## About this exercise
Word for word, print all of the lines below.

## Exercise data
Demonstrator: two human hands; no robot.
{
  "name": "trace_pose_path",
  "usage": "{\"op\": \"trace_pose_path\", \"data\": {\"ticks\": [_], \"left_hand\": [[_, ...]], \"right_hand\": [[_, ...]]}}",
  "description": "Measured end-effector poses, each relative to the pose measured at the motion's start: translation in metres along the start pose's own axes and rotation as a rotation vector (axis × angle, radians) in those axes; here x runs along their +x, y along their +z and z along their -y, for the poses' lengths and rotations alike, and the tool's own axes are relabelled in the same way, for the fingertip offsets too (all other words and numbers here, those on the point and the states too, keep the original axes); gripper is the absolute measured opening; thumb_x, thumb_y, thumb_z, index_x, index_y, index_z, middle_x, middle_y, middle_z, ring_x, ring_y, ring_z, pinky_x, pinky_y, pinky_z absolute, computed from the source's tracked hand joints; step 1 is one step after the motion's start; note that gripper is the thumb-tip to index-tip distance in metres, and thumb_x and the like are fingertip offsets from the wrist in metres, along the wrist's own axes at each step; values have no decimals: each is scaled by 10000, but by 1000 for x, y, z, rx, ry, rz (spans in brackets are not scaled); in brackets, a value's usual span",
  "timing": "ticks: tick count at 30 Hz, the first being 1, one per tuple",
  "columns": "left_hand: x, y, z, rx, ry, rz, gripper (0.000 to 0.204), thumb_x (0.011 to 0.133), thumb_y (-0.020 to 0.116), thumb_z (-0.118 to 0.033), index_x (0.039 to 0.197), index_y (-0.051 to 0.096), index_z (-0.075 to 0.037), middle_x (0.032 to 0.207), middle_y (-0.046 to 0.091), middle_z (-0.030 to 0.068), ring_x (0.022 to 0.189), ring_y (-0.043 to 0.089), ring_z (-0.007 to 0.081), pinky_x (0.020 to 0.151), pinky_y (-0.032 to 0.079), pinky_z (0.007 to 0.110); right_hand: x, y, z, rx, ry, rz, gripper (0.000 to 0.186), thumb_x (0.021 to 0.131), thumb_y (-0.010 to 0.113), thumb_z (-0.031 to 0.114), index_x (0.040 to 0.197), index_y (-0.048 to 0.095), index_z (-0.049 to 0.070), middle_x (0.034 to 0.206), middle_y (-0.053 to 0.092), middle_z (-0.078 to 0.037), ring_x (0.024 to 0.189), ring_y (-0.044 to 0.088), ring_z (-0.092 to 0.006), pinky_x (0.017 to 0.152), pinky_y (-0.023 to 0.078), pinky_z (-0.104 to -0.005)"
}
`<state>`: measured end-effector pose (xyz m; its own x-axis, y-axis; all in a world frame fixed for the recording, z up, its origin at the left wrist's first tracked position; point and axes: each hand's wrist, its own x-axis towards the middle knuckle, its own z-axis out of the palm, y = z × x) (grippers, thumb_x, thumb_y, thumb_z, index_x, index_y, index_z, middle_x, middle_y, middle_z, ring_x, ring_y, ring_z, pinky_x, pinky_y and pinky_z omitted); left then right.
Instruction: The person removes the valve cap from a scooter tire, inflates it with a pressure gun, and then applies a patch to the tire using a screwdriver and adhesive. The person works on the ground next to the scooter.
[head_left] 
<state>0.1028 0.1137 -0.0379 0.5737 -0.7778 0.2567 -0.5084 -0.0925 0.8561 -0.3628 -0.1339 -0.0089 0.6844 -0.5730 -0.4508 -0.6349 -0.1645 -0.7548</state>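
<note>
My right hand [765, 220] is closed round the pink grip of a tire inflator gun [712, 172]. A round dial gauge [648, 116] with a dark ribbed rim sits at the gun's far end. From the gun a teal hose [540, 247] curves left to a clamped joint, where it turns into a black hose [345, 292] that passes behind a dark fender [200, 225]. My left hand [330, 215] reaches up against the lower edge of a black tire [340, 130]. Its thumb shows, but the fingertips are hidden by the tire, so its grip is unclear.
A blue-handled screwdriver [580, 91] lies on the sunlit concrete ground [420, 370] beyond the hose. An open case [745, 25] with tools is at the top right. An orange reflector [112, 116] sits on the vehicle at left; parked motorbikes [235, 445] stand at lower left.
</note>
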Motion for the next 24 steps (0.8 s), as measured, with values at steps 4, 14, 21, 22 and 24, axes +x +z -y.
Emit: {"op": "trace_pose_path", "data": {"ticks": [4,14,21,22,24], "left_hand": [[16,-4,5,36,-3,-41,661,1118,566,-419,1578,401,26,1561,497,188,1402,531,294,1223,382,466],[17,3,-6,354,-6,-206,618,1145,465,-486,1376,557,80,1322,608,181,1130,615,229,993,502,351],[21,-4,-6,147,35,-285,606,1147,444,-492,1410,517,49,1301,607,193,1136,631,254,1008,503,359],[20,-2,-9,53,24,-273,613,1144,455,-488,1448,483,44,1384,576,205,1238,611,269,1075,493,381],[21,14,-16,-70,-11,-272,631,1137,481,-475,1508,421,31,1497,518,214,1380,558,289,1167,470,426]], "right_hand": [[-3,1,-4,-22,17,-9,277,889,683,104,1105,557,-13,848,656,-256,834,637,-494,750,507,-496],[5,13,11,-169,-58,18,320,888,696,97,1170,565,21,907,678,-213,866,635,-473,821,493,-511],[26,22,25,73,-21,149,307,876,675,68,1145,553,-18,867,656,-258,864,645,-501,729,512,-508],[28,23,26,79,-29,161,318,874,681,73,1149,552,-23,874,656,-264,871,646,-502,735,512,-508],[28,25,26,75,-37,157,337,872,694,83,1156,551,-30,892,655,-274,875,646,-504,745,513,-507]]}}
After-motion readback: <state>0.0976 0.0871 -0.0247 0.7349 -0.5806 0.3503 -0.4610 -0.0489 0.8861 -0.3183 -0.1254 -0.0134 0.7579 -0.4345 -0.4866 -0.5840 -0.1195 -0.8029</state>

## Response
Demonstrator: two human hands; no robot.
{
  "name": "trace_pose_path",
  "usage": "{\"op\": \"trace_pose_path\", \"data\": {\"ticks\": [_], \"left_hand\": [[_, ...]], \"right_hand\": [[_, ...]]}}",
  "description": "Measured end-effector poses, each relative to the pose measured at the motion's start: translation in metres along the start pose's own axes and rotation as a rotation vector (axis × angle, radians) in those axes; here x runs along their +x, y along their +z and z along their -y, for the poses' lengths and rotations alike, and the tool's own axes are relabelled in the same way, for the fingertip offsets too (all other words and numbers here, those on the point and the states too, keep the original axes); gripper is the absolute measured opening; thumb_x, thumb_y, thumb_z, index_x, index_y, index_z, middle_x, middle_y, middle_z, ring_x, ring_y, ring_z, pinky_x, pinky_y, pinky_z absolute, computed from the source's tracked hand joints; step 1 is one step after the motion's start; note that gripper is the thumb-tip to index-tip distance in metres, and thumb_x and the like are fingertip offsets from the wrist in metres, along the wrist's own axes at each step; values have no decimals: each is scaled by 10000, but by 1000 for x, y, z, rx, ry, rz (spans in brackets are not scaled); in brackets, a value's usual span",
  "timing": "ticks: tick count at 30 Hz, the first being 1, one per tuple",
  "columns": "left_hand: x, y, z, rx, ry, rz, gripper (0.000 to 0.204), thumb_x (0.011 to 0.133), thumb_y (-0.020 to 0.116), thumb_z (-0.118 to 0.033), index_x (0.039 to 0.197), index_y (-0.051 to 0.096), index_z (-0.075 to 0.037), middle_x (0.032 to 0.207), middle_y (-0.046 to 0.091), middle_z (-0.030 to 0.068), ring_x (0.022 to 0.189), ring_y (-0.043 to 0.089), ring_z (-0.007 to 0.081), pinky_x (0.020 to 0.151), pinky_y (-0.032 to 0.079), pinky_z (0.007 to 0.110); right_hand: x, y, z, rx, ry, rz, gripper (0.000 to 0.186), thumb_x (0.021 to 0.131), thumb_y (-0.010 to 0.113), thumb_z (-0.031 to 0.114), index_x (0.040 to 0.197), index_y (-0.048 to 0.095), index_z (-0.049 to 0.070), middle_x (0.034 to 0.206), middle_y (-0.053 to 0.092), middle_z (-0.078 to 0.037), ring_x (0.024 to 0.189), ring_y (-0.044 to 0.088), ring_z (-0.092 to 0.006), pinky_x (0.017 to 0.152), pinky_y (-0.023 to 0.078), pinky_z (-0.104 to -0.005)"
}
`<state>`: measured end-effector pose (xyz m; its own x-axis, y-axis; all in a world frame fixed for the recording, z up, its origin at the left wrist's first tracked position; point and axes: each hand's wrist, its own x-axis towards the middle knuckle, its own z-axis out of the palm, y = z × x) (grippers, thumb_x, thumb_y, thumb_z, index_x, index_y, index_z, middle_x, middle_y, middle_z, ring_x, ring_y, ring_z, pinky_x, pinky_y and pinky_z omitted); left then right.
Instruction: The person removes the valve cap from a scooter tire, inflates it with a pressure gun, and then applies a patch to the tire using a screwdriver and adhesive. The person works on the ground next to the scooter.
[head_left] 
<state>0.1028 0.1137 -0.0379 0.5737 -0.7778 0.2567 -0.5084 -0.0925 0.8561 -0.3628 -0.1339 -0.0089 0.6844 -0.5730 -0.4508 -0.6349 -0.1645 -0.7548</state>
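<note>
My right hand [765, 220] is closed round the pink grip of a tire inflator gun [712, 172]. A round dial gauge [648, 116] with a dark ribbed rim sits at the gun's far end. From the gun a teal hose [540, 247] curves left to a clamped joint, where it turns into a black hose [345, 292] that passes behind a dark fender [200, 225]. My left hand [330, 215] reaches up against the lower edge of a black tire [340, 130]. Its thumb shows, but the fingertips are hidden by the tire, so its grip is unclear.
A blue-handled screwdriver [580, 91] lies on the sunlit concrete ground [420, 370] beyond the hose. An open case [745, 25] with tools is at the top right. An orange reflector [112, 116] sits on the vehicle at left; parked motorbikes [235, 445] stand at lower left.
</note>
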Motion for the next 24 steps (0.8 s), as measured, with values at steps 4, 14, 21, 22 and 24, axes +x +z -y.
Emit: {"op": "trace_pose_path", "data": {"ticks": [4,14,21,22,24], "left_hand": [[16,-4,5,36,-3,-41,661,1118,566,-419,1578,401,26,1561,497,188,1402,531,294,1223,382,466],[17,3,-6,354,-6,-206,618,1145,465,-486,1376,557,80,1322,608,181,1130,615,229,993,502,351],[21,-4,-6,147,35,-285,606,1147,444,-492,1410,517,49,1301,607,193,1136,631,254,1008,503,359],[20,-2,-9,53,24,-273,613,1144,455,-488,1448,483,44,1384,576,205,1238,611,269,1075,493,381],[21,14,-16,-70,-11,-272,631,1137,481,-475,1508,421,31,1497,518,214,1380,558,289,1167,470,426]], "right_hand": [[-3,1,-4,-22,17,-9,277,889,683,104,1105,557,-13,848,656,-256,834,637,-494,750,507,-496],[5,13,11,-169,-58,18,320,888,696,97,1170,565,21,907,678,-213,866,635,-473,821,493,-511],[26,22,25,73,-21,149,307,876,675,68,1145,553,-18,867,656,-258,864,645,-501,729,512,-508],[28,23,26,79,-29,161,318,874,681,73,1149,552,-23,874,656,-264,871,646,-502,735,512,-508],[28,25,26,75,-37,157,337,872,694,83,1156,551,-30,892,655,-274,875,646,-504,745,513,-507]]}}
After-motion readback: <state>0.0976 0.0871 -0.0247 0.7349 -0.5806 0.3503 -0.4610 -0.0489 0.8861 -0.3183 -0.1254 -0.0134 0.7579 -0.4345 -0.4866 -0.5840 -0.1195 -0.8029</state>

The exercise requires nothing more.